I take it that no one denies that the utterance "Trisect the angle!" has imperatival force. But that's something short of its being a command. I take it also that we're setting aside cases in which someone says "Phi!" in which the impossibility of phi'ing is (1) unknown to the speaker or (2) unknown to the hearer or (3) unknown to both. (1) and (3) obviously present no problems. In (2), I see no reason to deny that a command was given. It does seem that in order to rationalize the act of the speaker we might need to ascribe an intention to the speaker other than wanting to see to it that phi gets done. Thus, if I command A to trisect the angle, full rationalization of my action would require ascription to me of an intention to, say, cause A to waste their time, or to embarrass them, or something. But again, no problem seeing that as a command.

But in the case (4) where the impossibility of phi'ing is common knowledge between speaker and hearer, it's more problematic. Sure, when I say "Trisect the angle!" to a mathematically sophisticated hearer, my utterance is such that its conventional significance is a command. But I can't intelligibly have the sort of linguistic intention that normally is associated with making that command. (That is, seeing to it that my hearer trisects the angle or something similar.) And the linguistic intention is crucial to the identity of the speech act. It is, after all, an act. I doubt we would want to say that the conditions on psi'ing, where psi is a speech act, make no reference at all the intentions of the hearer. (That would incline in the directions of holding that someone can assert just by uttering a sentence of a certain type, which is obviously wrong.)

The crucial question, I think, is whether the linguistic intention accompanying a speech act needs to have a non-linguistic object. That is, can one assert that p only when one is trying to, e.g., communicate that p or the like? Or can one merely have an intention to assert that p, and count as asserting in virtue of that? If the latter, then someone can intentionally psi, where psi is a speech act, even if there is no way to construe their psi'ing as intelligibly related to other goals they might have. Returning to the issue at hand, if we take the latter course we could construe someone as commanding A to phi merely if they intend to do so, even if it's nonsensical for them to, e.g., try to get A to phi. If we take the former course, then we would have to find a further intention of the sort that Matt is casting about for in his post.

If we are going to look for that sort of further intention, don't forget the possibility that commadning someone to "Tremble!" could be a way of making a joke.

Posted by: bza at June 14, 2004 02:59 PM

Sorry for taking so long to respond here. I think you folks are both right to say that "Tremble!" could be a command. Anscombe, in the original quote (now supplied in the updated post), is certainly wrong to imply that anything that can be commanded is a voluntary action--"Be here at eight" is a sensible command, and there's Kim Jong Il's "Grow taller!"

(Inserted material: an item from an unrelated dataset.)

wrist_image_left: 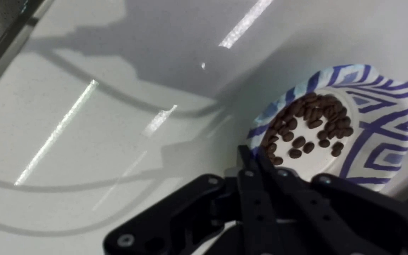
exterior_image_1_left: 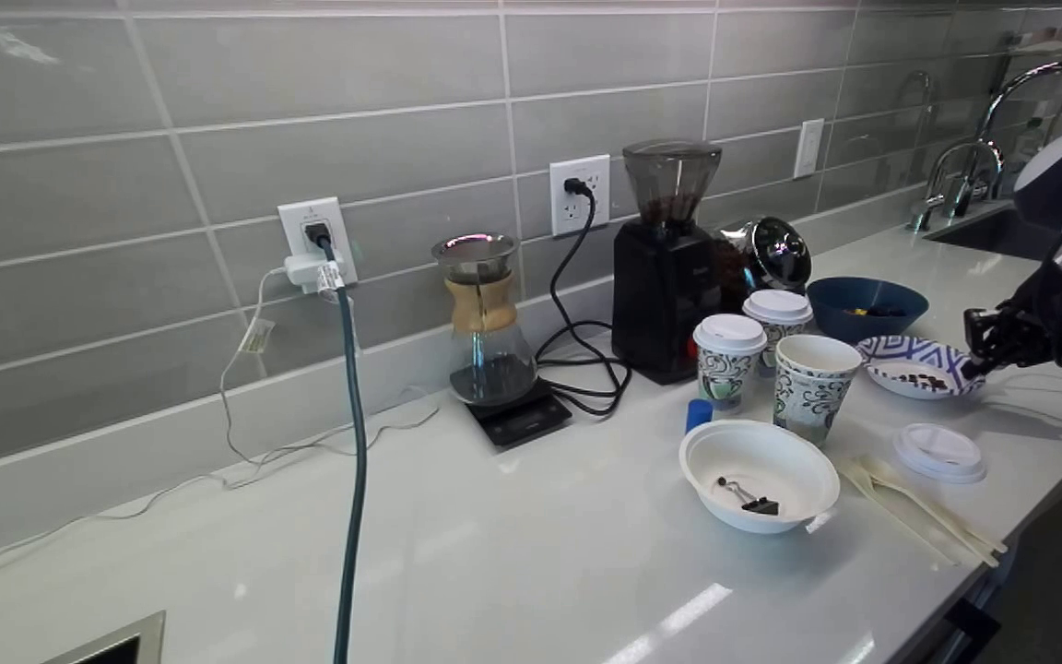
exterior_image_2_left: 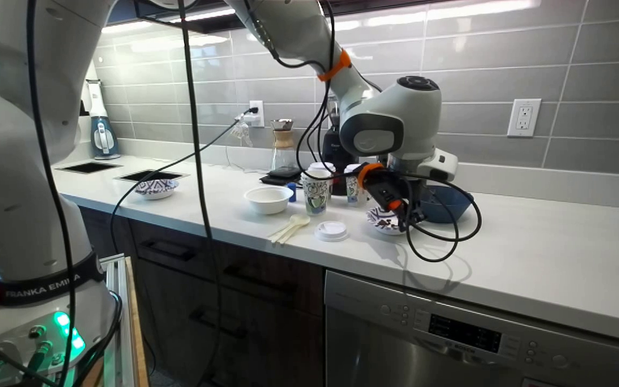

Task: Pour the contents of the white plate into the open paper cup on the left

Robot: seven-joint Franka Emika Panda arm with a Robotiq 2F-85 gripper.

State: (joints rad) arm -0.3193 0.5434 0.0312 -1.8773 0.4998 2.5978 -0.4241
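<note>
The end effector (wrist_image_left: 255,154), low in the wrist view, is clamped on the rim of the blue-patterned white plate (wrist_image_left: 375,141) at that frame's right. In an exterior view the open paper cup (exterior_image_1_left: 812,392) stands right of centre, just left of the plate. Brown beans (wrist_image_left: 316,114) lie inside the plate, most toward its upper left in the wrist view.

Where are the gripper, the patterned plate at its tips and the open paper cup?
Gripper (wrist_image_left: 254,150): wrist view, midway between fingertips.
Patterned plate (wrist_image_left: 384,156): wrist view, inner wall.
Open paper cup (exterior_image_1_left: 812,397): an exterior view, outer wall.
</note>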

My thought, though, is that it's possible to sensibly say "Tremble!" even when it's common knowledge that trembling is not under the hearer's voluntary control. I'm thinking of something like "I can crush you at any time--tremble at my power!" Maybe "Look on my works, ye mighty, and despair!" is like that (although it could also be one of those things that look like conjoined imperatives but turn out to be conditionals, which I blogged about here).

The relevant difference between "Tremble!" and "Trisect the angle!" and "Be such that you were never born!" is that trembling is an expression of a state of mind. One way to put it is that the target is imperatives whose contents are involuntary actions rather than voluntary ones.